A vesicostomy is often favored over more invasive upper urinary tract procedures, such as ureterostomies or nephrostomies, as these interventions have not demonstrated superior long-term outcomes. Additionally, they disrupt the bladder's natural filling and emptying process, further interfering with normal bladder development and urinary voiding in the long run.[88]

Fogarty catheter ablation: Another technique that disrupts the obstructing posterior urethral valves.
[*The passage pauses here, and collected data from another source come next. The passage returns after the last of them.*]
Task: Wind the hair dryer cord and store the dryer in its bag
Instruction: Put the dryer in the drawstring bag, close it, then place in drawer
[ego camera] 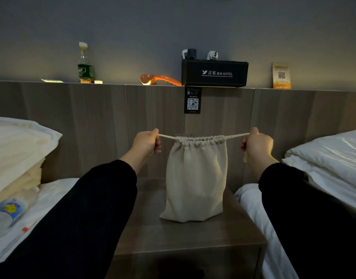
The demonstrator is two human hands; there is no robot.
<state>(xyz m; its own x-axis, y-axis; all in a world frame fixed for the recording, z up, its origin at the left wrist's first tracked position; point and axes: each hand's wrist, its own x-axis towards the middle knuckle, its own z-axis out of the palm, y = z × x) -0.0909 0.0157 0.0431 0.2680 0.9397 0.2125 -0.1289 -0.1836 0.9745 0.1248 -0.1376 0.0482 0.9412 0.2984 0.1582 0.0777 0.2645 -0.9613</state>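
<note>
A beige cloth drawstring bag [195, 178] stands upright on the wooden nightstand [185, 236], its bulging body hiding whatever is inside. Its mouth is gathered tight. My left hand [146, 142] grips the left end of the drawstring [166, 136], held taut out to the left. My right hand [257, 143] grips the right end of the drawstring, held taut out to the right. No hair dryer or cord can be seen.
White bedding [18, 146] lies to the left and a white bed [324, 158] to the right of the nightstand. On the headboard ledge stand a bottle [85, 64], an orange tool [161, 79], a black hotel box [214, 73] and a card [281, 75]. A plastic bottle [7, 211] lies on the left bed.
</note>
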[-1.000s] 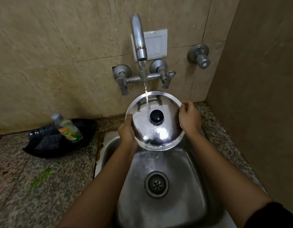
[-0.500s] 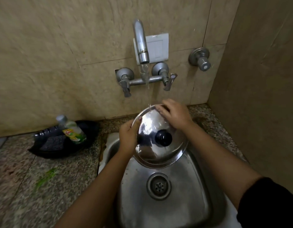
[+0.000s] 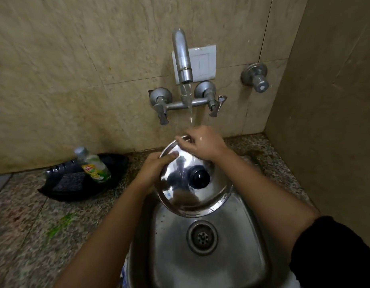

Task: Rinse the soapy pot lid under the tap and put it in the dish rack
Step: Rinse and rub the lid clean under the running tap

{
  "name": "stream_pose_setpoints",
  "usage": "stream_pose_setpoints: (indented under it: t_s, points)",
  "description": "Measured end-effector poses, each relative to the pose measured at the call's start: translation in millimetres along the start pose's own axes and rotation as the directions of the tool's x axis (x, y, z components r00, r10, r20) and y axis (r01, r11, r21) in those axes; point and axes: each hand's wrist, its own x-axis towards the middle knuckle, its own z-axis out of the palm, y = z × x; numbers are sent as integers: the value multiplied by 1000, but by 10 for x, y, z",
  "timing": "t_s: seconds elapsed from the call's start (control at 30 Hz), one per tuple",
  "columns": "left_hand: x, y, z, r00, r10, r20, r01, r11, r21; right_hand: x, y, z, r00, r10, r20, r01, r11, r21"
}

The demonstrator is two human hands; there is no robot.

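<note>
A shiny steel pot lid [image 3: 180, 196] with a black knob [image 3: 199, 178] is held tilted over the steel sink [image 3: 242, 256], knob side facing me. My left hand [image 3: 155, 170] grips its left rim, thumb on top. My right hand [image 3: 202, 142] lies over the lid's far top edge, fingers curled on the rim. The tap [image 3: 183, 59] runs, and its stream falls onto my right hand and the lid's upper edge. No dish rack is in view.
A black tray [image 3: 61, 186] on the speckled stone counter at the left holds a dish-soap bottle [image 3: 93, 166] and a dark scrub pad [image 3: 68, 180]. A second valve [image 3: 257, 79] sticks out of the wall at the right. A side wall closes the right.
The lid has come lower and tipped toward me. My right hand moved from the lid's right rim to its far top edge, under the stream. My left hand keeps its grip.
</note>
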Motion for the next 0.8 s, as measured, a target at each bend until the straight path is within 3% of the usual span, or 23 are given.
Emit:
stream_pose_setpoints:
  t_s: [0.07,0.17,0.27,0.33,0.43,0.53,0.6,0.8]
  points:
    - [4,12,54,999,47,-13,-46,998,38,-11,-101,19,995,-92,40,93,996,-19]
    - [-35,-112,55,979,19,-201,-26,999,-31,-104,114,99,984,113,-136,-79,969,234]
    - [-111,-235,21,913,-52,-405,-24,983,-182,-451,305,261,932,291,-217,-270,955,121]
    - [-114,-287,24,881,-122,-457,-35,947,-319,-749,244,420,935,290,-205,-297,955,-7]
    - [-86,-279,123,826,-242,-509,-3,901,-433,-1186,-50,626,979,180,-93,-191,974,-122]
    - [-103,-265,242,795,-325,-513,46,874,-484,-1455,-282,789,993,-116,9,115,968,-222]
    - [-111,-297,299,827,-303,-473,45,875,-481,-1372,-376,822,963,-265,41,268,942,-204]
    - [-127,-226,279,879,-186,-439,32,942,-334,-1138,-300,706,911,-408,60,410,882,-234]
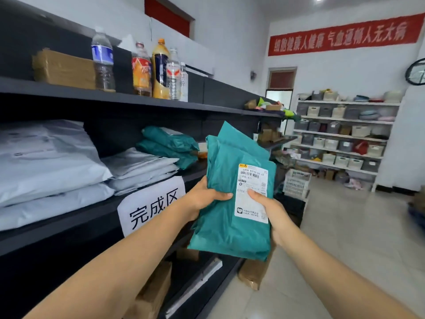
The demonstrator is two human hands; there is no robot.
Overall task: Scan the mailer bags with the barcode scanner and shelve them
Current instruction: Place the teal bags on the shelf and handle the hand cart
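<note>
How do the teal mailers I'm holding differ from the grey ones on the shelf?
The teal mailers are held upright, label facing the camera; the grey mailers lie flat, stacked on the shelf. The teal mailers are darker, the grey mailers pale. Both are soft bags.

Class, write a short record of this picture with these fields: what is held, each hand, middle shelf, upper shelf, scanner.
Held: teal mailer bags, stacked and upright, in front of the shelves
Left hand: grips the bags' left edge
Right hand: grips the right side, thumb on the white label
Middle shelf: grey bags, more teal bags, a paper sign on its edge
Upper shelf: bottles, a cardboard box
Scanner: not in view
</note>
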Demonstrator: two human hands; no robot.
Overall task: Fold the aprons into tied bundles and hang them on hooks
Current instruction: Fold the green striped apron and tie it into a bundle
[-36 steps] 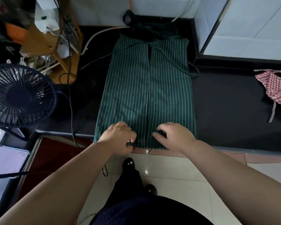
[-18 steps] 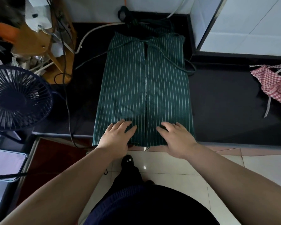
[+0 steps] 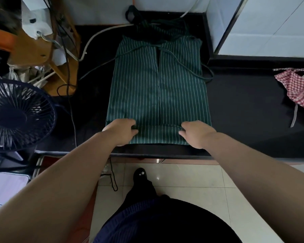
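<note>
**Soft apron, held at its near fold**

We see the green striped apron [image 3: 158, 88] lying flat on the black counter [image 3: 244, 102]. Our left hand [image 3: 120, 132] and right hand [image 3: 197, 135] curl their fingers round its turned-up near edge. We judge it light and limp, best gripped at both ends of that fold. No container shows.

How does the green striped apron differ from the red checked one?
The green apron has white stripes; the red apron has white checks. The green apron lies flat with its sides folded to the middle; the red apron lies crumpled. The left hand and right hand grip the green apron's near edge; no hand touches the red apron. Both lie on the black counter.
</note>
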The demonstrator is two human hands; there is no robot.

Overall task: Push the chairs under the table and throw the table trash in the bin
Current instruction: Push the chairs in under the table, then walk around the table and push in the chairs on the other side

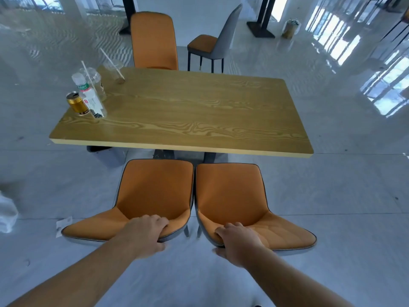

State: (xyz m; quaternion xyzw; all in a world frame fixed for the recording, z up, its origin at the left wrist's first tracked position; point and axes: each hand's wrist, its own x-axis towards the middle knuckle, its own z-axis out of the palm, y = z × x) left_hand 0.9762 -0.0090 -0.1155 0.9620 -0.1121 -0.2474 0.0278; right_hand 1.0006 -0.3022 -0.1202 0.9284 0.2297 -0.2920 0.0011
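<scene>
Two orange chairs stand side by side in front of the wooden table [188, 111], their seats just short of its near edge. My left hand [146, 231] grips the top of the left chair's [152, 191] backrest. My right hand [236, 240] grips the top of the right chair's [230, 193] backrest. On the table's far left corner stands the trash: a gold can [77, 104], a clear plastic bottle [90, 96], a domed plastic cup with a straw [94, 79] and a second clear cup with a straw [114, 69].
A third orange chair [153, 41] is tucked in at the table's far side. A grey-backed chair [212, 45] stands apart on the floor behind. A grey bin [108, 155] sits under the table's left end. A paper scrap [63, 223] lies on the floor at left.
</scene>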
This method can be performed under cystoscopic visualization and fluoroscopic control and involves inflating the Fogarty catheter balloon and then withdrawing it through the obstructing membranes, effectively disrupting them.[89][90][91][92] Unlike vesicostomy or long-term catheterization, this approach avoids the need for invasive procedures. While the results are generally favorable, the reported experience with this technique is somewhat limited, leading to its lack of preference in many cases.[90][91][92][93] Nevertheless, it may be considered a reasonable option in regions where specialized neonatal cystoscopes are not readily available.[90][92]

Regardless of the chosen treatment modality, patients with posterior urethral valves face a notable risk of chronic kidney disease, underscoring the need for ongoing monitoring of renal function and obstructive urinary symptoms.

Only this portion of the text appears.